• [Task to carry out] Repeat the entries verbatim.

[Data entries]
++++++++++++++++++++
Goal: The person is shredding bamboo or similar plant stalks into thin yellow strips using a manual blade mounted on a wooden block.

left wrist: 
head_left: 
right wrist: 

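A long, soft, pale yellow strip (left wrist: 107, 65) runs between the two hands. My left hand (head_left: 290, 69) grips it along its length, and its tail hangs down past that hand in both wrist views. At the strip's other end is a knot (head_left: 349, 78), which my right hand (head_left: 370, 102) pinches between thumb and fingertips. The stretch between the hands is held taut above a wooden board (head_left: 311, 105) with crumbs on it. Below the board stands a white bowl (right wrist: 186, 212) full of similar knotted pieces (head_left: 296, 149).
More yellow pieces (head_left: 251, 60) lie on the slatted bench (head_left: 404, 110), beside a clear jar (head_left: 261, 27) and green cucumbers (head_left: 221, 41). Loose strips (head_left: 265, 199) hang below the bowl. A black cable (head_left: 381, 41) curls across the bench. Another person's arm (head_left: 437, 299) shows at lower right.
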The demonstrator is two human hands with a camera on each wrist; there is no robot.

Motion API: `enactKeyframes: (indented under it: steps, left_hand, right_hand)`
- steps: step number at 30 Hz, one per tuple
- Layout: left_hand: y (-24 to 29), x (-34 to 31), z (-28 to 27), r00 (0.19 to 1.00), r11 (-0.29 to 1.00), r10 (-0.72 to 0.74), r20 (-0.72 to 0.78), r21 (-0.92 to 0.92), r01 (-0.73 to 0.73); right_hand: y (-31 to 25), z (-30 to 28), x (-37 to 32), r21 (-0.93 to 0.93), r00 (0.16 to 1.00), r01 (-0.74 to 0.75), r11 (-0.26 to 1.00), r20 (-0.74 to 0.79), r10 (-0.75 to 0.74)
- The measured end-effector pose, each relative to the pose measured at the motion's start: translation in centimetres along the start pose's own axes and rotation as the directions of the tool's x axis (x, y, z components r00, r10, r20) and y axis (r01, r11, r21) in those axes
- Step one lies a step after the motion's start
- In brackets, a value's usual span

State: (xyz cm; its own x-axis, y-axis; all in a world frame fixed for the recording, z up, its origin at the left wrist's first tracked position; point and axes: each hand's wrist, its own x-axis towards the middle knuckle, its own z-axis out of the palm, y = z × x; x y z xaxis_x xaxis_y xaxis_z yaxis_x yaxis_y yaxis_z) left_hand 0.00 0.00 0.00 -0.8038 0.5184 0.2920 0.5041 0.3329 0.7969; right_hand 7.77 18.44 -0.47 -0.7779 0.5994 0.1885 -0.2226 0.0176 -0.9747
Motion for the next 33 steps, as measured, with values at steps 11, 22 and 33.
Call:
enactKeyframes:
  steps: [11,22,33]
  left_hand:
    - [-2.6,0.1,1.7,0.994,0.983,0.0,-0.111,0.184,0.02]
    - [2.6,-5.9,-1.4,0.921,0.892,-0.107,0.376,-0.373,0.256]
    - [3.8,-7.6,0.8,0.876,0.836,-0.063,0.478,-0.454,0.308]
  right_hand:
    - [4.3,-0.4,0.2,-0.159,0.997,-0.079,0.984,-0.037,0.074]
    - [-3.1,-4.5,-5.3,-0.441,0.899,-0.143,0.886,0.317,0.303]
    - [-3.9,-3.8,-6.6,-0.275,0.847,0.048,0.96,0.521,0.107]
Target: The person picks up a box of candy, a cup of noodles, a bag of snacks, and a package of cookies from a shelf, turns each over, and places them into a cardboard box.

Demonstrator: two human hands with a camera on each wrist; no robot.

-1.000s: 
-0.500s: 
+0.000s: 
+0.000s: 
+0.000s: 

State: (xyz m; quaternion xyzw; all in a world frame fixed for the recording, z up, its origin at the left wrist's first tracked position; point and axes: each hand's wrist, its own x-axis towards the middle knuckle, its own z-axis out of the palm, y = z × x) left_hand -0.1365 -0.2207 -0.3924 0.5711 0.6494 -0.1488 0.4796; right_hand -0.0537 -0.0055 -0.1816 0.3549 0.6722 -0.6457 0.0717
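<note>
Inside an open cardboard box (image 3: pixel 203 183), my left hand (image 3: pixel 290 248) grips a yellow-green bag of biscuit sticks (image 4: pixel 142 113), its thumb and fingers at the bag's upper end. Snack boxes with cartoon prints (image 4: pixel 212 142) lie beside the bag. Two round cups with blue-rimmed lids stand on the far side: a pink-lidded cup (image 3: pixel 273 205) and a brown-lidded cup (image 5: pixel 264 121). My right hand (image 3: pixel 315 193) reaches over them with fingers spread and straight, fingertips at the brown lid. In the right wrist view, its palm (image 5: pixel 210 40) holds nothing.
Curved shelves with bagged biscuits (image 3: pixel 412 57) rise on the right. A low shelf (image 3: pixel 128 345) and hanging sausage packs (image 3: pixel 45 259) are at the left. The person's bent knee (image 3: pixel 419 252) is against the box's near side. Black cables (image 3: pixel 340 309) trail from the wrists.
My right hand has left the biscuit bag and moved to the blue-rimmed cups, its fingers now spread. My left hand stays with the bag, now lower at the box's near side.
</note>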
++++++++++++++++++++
• [Solution to the problem]
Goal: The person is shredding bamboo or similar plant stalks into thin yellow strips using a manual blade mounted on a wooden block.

left wrist: 
head_left: 
right wrist: 

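A long, soft, pale yellow strip (left wrist: 107, 65) runs between the two hands. My left hand (head_left: 290, 69) grips it along its length, and its tail hangs down past that hand in both wrist views. At the strip's other end is a knot (head_left: 349, 78), which my right hand (head_left: 370, 102) pinches between thumb and fingertips. The stretch between the hands is held taut above a wooden board (head_left: 311, 105) with crumbs on it. Below the board stands a white bowl (right wrist: 186, 212) full of similar knotted pieces (head_left: 296, 149).
More yellow pieces (head_left: 251, 60) lie on the slatted bench (head_left: 404, 110), beside a clear jar (head_left: 261, 27) and green cucumbers (head_left: 221, 41). Loose strips (head_left: 265, 199) hang below the bowl. A black cable (head_left: 381, 41) curls across the bench. Another person's arm (head_left: 437, 299) shows at lower right.
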The demonstrator is two human hands with a camera on each wrist; there is no robot.

Motion API: `enactKeyframes: (indented under it: steps, left_hand, right_hand)`
- steps: step number at 30 Hz, one per tuple
- Layout: left_hand: y (-24 to 29), x (-34 to 31), z (-28 to 27), r00 (0.19 to 1.00), r11 (-0.29 to 1.00), r10 (-0.72 to 0.74), r20 (-0.72 to 0.78), r21 (-0.92 to 0.92), r01 (-0.73 to 0.73); right_hand: y (-31 to 25), z (-30 to 28), x (-37 to 32), r21 (-0.93 to 0.93), r00 (0.16 to 1.00), r01 (-0.74 to 0.75), r11 (-0.26 to 1.00), r20 (-0.74 to 0.79), r10 (-0.75 to 0.74)
- The measured end-effector pose, each relative to the pose measured at the motion's start: translation in centimetres along the start pose's own axes and rotation as the directions of the tool's x axis (x, y, z components r00, r10, r20) and y axis (r01, r11, r21) in those axes
- Step one lies a step after the motion's start
- In brackets, a value's usual span

State: (xyz cm; its own x-axis, y-axis; all in a world frame fixed for the recording, z up, its origin at the left wrist's first tracked position; point and axes: each hand's wrist, its own x-axis towards the middle knuckle, its own z-axis out of the palm, y = z × x; x y z xaxis_x xaxis_y xaxis_z yaxis_x yaxis_y yaxis_z) left_hand 0.00 0.00 0.00 -0.8038 0.5184 0.2920 0.5041 0.3329 0.7969; right_hand 7.77 18.44 -0.47 -0.7779 0.5994 0.1885 -0.2226 0.0176 -0.9747
Motion for the next 33 steps, as measured, with values at steps 11, 22 and 33.
Call:
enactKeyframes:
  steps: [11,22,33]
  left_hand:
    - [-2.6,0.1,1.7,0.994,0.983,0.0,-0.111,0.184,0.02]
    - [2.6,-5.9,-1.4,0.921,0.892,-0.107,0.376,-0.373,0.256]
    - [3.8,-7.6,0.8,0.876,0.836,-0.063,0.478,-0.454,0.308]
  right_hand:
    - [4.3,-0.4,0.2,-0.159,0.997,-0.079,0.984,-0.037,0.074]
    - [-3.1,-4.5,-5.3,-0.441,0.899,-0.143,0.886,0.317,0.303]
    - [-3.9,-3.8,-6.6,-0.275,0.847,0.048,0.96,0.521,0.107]
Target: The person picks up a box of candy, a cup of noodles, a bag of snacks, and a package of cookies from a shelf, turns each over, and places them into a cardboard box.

Demonstrator: two human hands with a camera on each wrist; no robot.

-1.000s: 
-0.500s: 
+0.000s: 
+0.000s: 
+0.000s: 

State: (xyz m; quaternion xyzw; all in a world frame fixed for the recording, z up, its origin at the left wrist's first tracked position; point and axes: each hand's wrist, its own x-axis towards the middle knuckle, its own z-axis out of the palm, y = z × x) left_hand -0.1365 -0.2207 -0.3924 0.5711 0.6494 -0.1488 0.4796; right_hand -0.0537 -0.0055 -0.1816 0.3549 0.6722 -0.6457 0.0717
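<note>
Inside an open cardboard box (image 3: pixel 203 183), my left hand (image 3: pixel 290 248) grips a yellow-green bag of biscuit sticks (image 4: pixel 142 113), its thumb and fingers at the bag's upper end. Snack boxes with cartoon prints (image 4: pixel 212 142) lie beside the bag. Two round cups with blue-rimmed lids stand on the far side: a pink-lidded cup (image 3: pixel 273 205) and a brown-lidded cup (image 5: pixel 264 121). My right hand (image 3: pixel 315 193) reaches over them with fingers spread and straight, fingertips at the brown lid. In the right wrist view, its palm (image 5: pixel 210 40) holds nothing.
Curved shelves with bagged biscuits (image 3: pixel 412 57) rise on the right. A low shelf (image 3: pixel 128 345) and hanging sausage packs (image 3: pixel 45 259) are at the left. The person's bent knee (image 3: pixel 419 252) is against the box's near side. Black cables (image 3: pixel 340 309) trail from the wrists.
My right hand has left the biscuit bag and moved to the blue-rimmed cups, its fingers now spread. My left hand stays with the bag, now lower at the box's near side.
</note>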

The answer given above is the complete response.